Ухватив мешок обеими руками, я потащил, но смог сдвинуть его всего на несколько сантиметров.
– Не волнуйся – скоро твои родители получат более крепкого Эрвина, – хрипло засмеялся господин Глазер. – Я-то сам не могу ничего таскать, старые ноги подводят…
После знакомства с Фрицем я чистил противни, а он замешивал следующую партию теста.
– А что, у хозяина и в самом деле что-то с ногами? – спросил я.
– Трудно сказать, но он никогда не берется за тяжелую работу, – ответил Фриц.
– А почему он все время напоминает мне про двери?
– Да это все весна, Эрвин! Когда становится потеплее, ему нравится трахаться в гостиной. А его дочь спит вместе с ними в одной спальне. Вот и получается: где же ему этим еще заняться? Только бы он не разбрасывал свои презервативы в туалете…
Четверг, 10 ноября 1938 года
Проработав почти восемь месяцев учеником пекаря, я ненавидел каждый поворот педалей своего велосипеда, когда в полнолуние снова спешил в пекарню, чтобы провести там очередной занудный день.
Господин Грюнфельд, еврейский мясник, был точен, как хронометр, но в то утро на Палисаденштрассе его почему-то не было видно. Может быть, в этот день я опоздал? Людей на улицах было больше обычного. Боясь, что проспал, я посильнее надавил на педали…

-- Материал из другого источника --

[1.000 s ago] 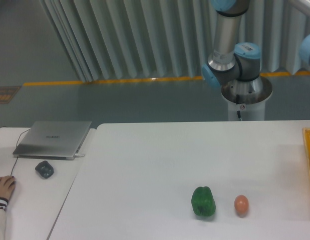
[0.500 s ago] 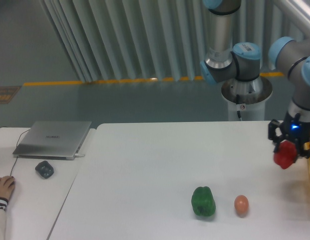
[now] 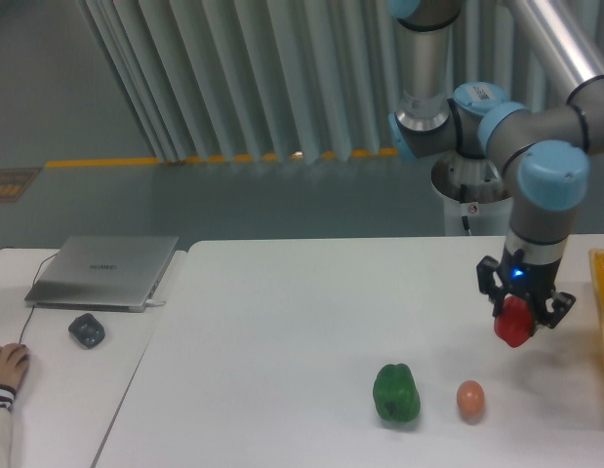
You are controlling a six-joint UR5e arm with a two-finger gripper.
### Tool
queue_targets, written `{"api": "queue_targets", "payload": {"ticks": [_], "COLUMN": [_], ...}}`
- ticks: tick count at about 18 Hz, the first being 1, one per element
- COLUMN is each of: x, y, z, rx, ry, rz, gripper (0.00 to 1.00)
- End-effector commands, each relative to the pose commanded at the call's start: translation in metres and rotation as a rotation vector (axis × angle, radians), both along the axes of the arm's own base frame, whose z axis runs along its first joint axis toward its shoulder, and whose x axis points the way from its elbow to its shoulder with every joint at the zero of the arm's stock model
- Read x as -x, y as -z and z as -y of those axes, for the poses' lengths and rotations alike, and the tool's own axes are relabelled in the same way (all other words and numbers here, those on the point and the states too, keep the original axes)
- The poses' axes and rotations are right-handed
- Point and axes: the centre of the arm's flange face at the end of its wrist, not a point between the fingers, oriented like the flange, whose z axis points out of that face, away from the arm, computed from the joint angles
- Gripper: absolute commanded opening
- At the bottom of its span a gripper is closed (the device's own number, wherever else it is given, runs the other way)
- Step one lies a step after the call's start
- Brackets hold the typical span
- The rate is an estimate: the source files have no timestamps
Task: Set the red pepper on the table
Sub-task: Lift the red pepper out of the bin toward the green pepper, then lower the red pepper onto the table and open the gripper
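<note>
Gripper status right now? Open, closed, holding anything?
Gripper: closed on the small glossy red bell pepper, held in the air above the large white table.

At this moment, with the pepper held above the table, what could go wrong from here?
The gripper holds the red pepper clear of the table; released from there, the rounded pepper may roll, perhaps toward the right edge. The egg and green pepper lie just in front and to the left, so a descent drifting that way could knock them. The fingers seem to grip only the pepper's top, so it might slip early.
</note>
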Motion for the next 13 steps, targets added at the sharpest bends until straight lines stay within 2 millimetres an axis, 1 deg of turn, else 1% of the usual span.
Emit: {"api": "queue_targets", "payload": {"ticks": [2, 4, 8, 10, 12, 13], "x": [-0.011, -0.022, -0.025, -0.037, -0.040, -0.041], "y": [0.004, 0.015, 0.025, 0.039, 0.041, 0.041], "z": [-0.006, -0.013, -0.014, -0.011, -0.011, -0.012], "rx": [-0.013, -0.011, 0.015, 0.036, 0.040, 0.041], "ry": [-0.002, 0.000, 0.006, 0.016, 0.020, 0.024], "rz": [-0.013, -0.031, -0.032, -0.009, -0.007, -0.008], "gripper": [0.49, 0.49, 0.49, 0.49, 0.51, 0.54]}}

Въехав на Франкфуртер-аллее, я заметил толпу, собравшуюся у обувного магазина Лейзера. Я замедлил ход, чтобы получше рассмотреть происходящее. Зрители молча наблюдали, как горстка людей сидела на обочине, примеряя сверкающие новенькие ботинки из сваленных вокруг коробок.

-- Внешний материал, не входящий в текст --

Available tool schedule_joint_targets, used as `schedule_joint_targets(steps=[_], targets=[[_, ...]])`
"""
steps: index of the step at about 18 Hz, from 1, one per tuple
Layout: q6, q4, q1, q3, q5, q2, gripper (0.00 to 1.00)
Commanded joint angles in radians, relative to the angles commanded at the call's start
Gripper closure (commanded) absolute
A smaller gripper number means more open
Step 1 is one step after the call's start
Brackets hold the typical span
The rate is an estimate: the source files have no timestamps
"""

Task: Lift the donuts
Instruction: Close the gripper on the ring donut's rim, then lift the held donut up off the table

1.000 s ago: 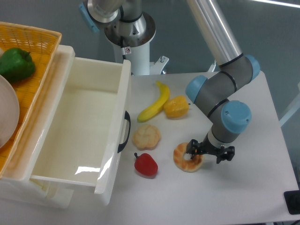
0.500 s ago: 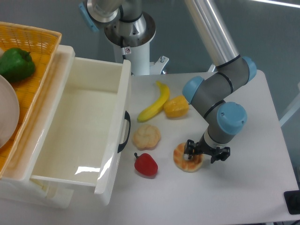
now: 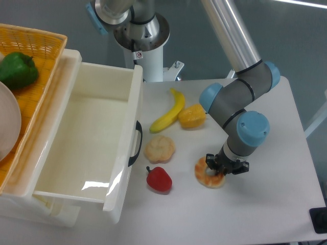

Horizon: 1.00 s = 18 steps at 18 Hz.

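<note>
While the donuts (image 3: 208, 174) lie flat on the white table (image 3: 265, 214), just right of the red pepper (image 3: 159, 179) and below the pale bun (image 3: 159, 149), the gripper (image 3: 224, 168) is seen lowered onto the ring's right side, its dark fingers close around that part of the rim. The grasping step is judged to be in hand: the fingers appear drawn in against the donut, though whether a firm clamp has been made cannot be told from this single view, since the wrist hides the contact. No lift is shown; the donut is seen resting on the tabletop. For the next move, a secure closure on the rim would be called for, followed by a straight rise, so that the soft ring is not dragged sideways into the red pepper. Farther back, the banana (image 3: 170, 112) and the yellow pepper (image 3: 192, 116) are left well apart from the gripper, as is the open drawer (image 3: 122, 148) at the left.
</note>
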Motion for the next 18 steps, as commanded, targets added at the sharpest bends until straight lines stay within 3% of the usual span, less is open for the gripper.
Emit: schedule_joint_targets(steps=[4,9,12,14,18], targets=[[0.011,-0.003,0.003,0.054,0.052,-0.002,1.00],[0.176,-0.014,0.049,0.121,0.103,-0.006,1.00],[0.244,-0.076,0.089,0.178,0.101,-0.012,1.00],[0.310,-0.087,0.092,0.207,0.101,-0.017,1.00],[0.333,-0.104,0.113,0.258,0.100,-0.031,1.00]])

– Будь осторожнее, сынок, – предупредила меня одна из женщин, стоящих на краю тротуара. – Они разбили витрину, и повсюду рассыпаны битые стекла.
Я надавил на тормоза, остановив велосипед.
– А что случилось?
– Это худший вид воровства, – громко ответила женщина, чтобы ее слышал мужчина, примеряющий пару украденных ботинок, – мародерство.
– Они сами напросились, – огрызнулся мужчина. – Эти евреи – а многие из них убийцы – они возомнили, будто могут убивать немецких дипломатов где угодно. Сначала это был Густлофф в Давосе в 1936 году, а теперь вот Рат в Париже – ну ничего, пора им показать, кто хозяин в Германии.
– Но ведь это полный идиотизм, – возмущалась женщина, – если дипломатов и в самом деле убили сумасшедшие, оказавшиеся евреями, разве это делает виновными всех евреев?
Хотя из сводок новостей люди узнавали о многих других примерах народного гнева в Германии и Австрии, я лично был свидетелем лишь еще одного инцидента. Позже в тот же день, возвращаясь домой после посещения торгового колледжа на Фридрихштрассе, я проезжал мимо Новой синагоги на Ораниенбургерштрассе. Главная дверь была обуглена, что было явным свидетельством попытки поджога. Однако никаких других следов или повреждений на здании не было.